### Exercise description
Without including any pictures, write out the data below exactly.

### Data extract

▼▼▼

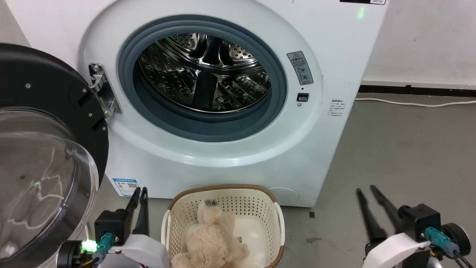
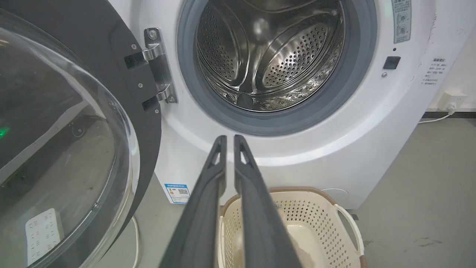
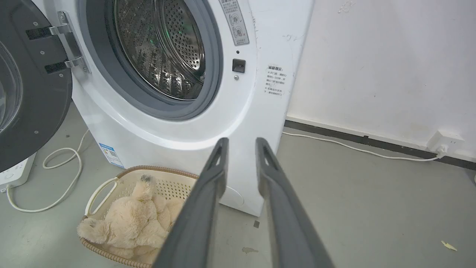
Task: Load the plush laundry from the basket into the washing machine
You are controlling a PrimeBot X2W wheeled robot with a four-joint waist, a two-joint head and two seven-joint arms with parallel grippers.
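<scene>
The white washing machine [image 1: 223, 156] stands with its steel drum [image 1: 204, 70] exposed and nothing in it. Its black-rimmed glass door [image 1: 41, 149] is swung wide to the left. On the floor right in front sits the cream basket [image 1: 223, 189], and the fluffy beige plush laundry [image 1: 212, 238] lies inside it, also seen from the right wrist [image 3: 130, 219]. My left gripper [image 1: 140, 190] hangs just left of the basket, fingers together and empty [image 2: 229, 138]. My right gripper [image 1: 365, 189] is well to the basket's right, fingers slightly apart and empty [image 3: 241, 140].
The open door [image 2: 55, 149] takes up the space to the left of the left arm. A white power strip [image 3: 15, 171] and looped cable [image 3: 63, 178] lie on the floor under the door. Another cable [image 1: 409, 102] runs along the wall to a socket [image 3: 444, 143]. Grey floor [image 1: 401, 156] spreads right.
</scene>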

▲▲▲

### Result of the exercise
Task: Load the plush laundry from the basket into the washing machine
You are controlling a PrimeBot X2W wheeled robot with a four-joint waist, a two-joint head and two seven-joint arms with parallel grippers.
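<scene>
The white washing machine [image 1: 223, 156] stands with its steel drum [image 1: 204, 70] exposed and nothing in it. Its black-rimmed glass door [image 1: 41, 149] is swung wide to the left. On the floor right in front sits the cream basket [image 1: 223, 189], and the fluffy beige plush laundry [image 1: 212, 238] lies inside it, also seen from the right wrist [image 3: 130, 219]. My left gripper [image 1: 140, 190] hangs just left of the basket, fingers together and empty [image 2: 229, 138]. My right gripper [image 1: 365, 189] is well to the basket's right, fingers slightly apart and empty [image 3: 241, 140].
The open door [image 2: 55, 149] takes up the space to the left of the left arm. A white power strip [image 3: 15, 171] and looped cable [image 3: 63, 178] lie on the floor under the door. Another cable [image 1: 409, 102] runs along the wall to a socket [image 3: 444, 143]. Grey floor [image 1: 401, 156] spreads right.
</scene>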

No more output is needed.